Rome Sentinel Nov. 14, 1876
Thursday evening ties were stuck up endwise through a culvert about three miles out of town, on the R.W.& O.R.R., and ties were piled on the track, together with a stone weighing about 1,000 pounds. The locomotive drawing the 8:15 passenger train, south, struck the pile, scattering it and breaking the ties in the culvert. The pilot and head-light of the locomotive were shattered. The following note was found in a stick by the side of the track at the culvert: “R.W.& O.R.R. This will be a lesson to you to pay your employees of the road more wages 90 cents per day and $1.00 is’t enouf we will have reasonable pay for our labor or we will run every train from the track take our advise. – Mrsrss.”

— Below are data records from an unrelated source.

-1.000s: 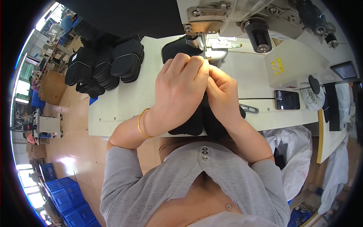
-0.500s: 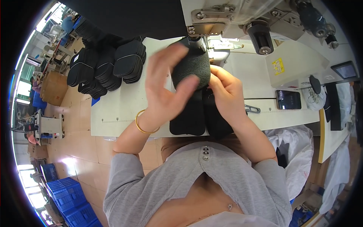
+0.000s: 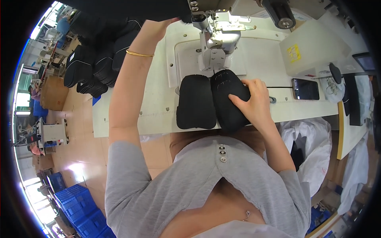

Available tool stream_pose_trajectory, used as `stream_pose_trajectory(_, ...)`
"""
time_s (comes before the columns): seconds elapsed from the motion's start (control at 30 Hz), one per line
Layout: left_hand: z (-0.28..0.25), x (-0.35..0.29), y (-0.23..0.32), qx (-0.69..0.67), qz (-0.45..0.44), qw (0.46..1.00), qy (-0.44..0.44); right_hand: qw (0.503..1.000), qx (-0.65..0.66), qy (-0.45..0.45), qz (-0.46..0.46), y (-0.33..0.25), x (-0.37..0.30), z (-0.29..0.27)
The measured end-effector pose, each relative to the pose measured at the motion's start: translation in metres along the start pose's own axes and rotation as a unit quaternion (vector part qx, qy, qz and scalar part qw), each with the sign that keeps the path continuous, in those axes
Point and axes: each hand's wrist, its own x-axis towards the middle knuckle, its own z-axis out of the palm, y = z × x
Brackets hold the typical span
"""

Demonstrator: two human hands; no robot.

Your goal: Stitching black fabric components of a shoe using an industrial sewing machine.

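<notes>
Two black, rounded fabric pads or stacks of them lie side by side at the table's front edge: a left one (image 3: pixel 196 101) and a right one (image 3: pixel 230 113) with pale stitch-like marks near its far end. My right hand (image 3: pixel 255 100) grips the right one's edge, thumb on top and fingers curled at its far right side. Stretched far forward, my left hand (image 3: pixel 158 29) is beside the sewing machine's head (image 3: pixel 200 22), at a large dark surface. Its fingers are mostly hidden there. The lit needle area (image 3: pixel 218 33) has no pad on it.
Bundles of black pads (image 3: pixel 79 69), tied with string, stand at the table's far left. On the right lie a phone (image 3: pixel 305 89) and a grey metal tool (image 3: pixel 272 100), partly covered by my hand. A white sack (image 3: pixel 313 146) hangs below; blue crates (image 3: pixel 75 202) stand on the floor.
My left hand has moved forward, away from the dark pad at the needle. That pad is out of sight. My right hand has come down onto the right-hand black pad.
</notes>
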Motion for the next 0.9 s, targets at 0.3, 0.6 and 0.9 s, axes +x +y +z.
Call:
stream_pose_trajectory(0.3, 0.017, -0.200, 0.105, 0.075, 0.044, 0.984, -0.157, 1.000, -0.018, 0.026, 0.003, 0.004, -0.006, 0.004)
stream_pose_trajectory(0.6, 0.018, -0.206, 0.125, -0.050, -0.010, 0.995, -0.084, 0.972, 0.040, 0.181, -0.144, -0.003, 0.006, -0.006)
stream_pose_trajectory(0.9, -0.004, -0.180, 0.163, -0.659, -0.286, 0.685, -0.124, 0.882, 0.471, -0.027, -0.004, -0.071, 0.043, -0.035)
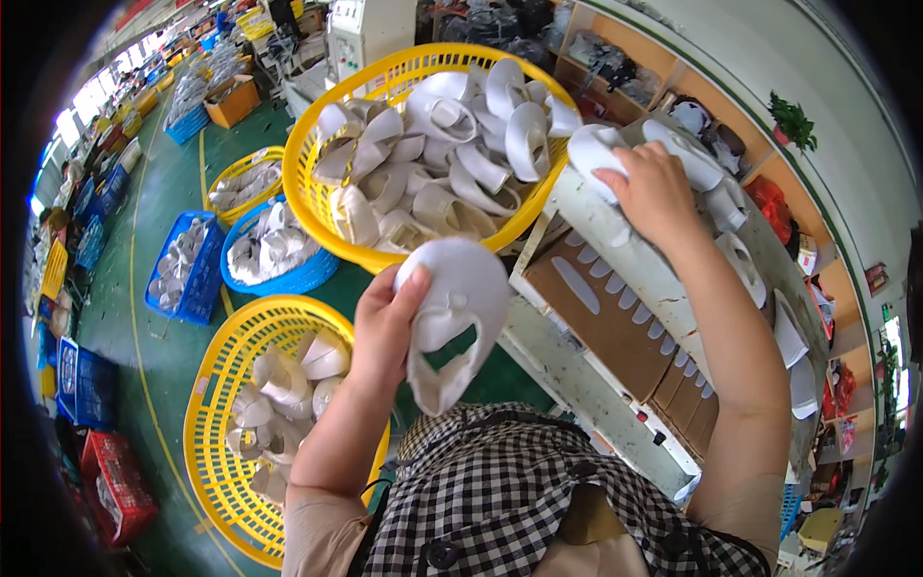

Saturday night an attempt, exactly similar, was made to wreck a passenger train on the Black River road at Deer River. A note of the same import as the above, directed to the Black River Railroad authorities, was found by the side of the culvert in which the obstructions were placed at Deer River. It is thought both attempts were made by tramps, probably by the same persons, for purposes of plunder. On the Richfield Springs branch of the D.L.& W.R.R., an attempt was made to wreck a passenger train only a few evenings since, by placing a huge rock on the track. The engineer discovered the obstruction in time to avoid a collision with it.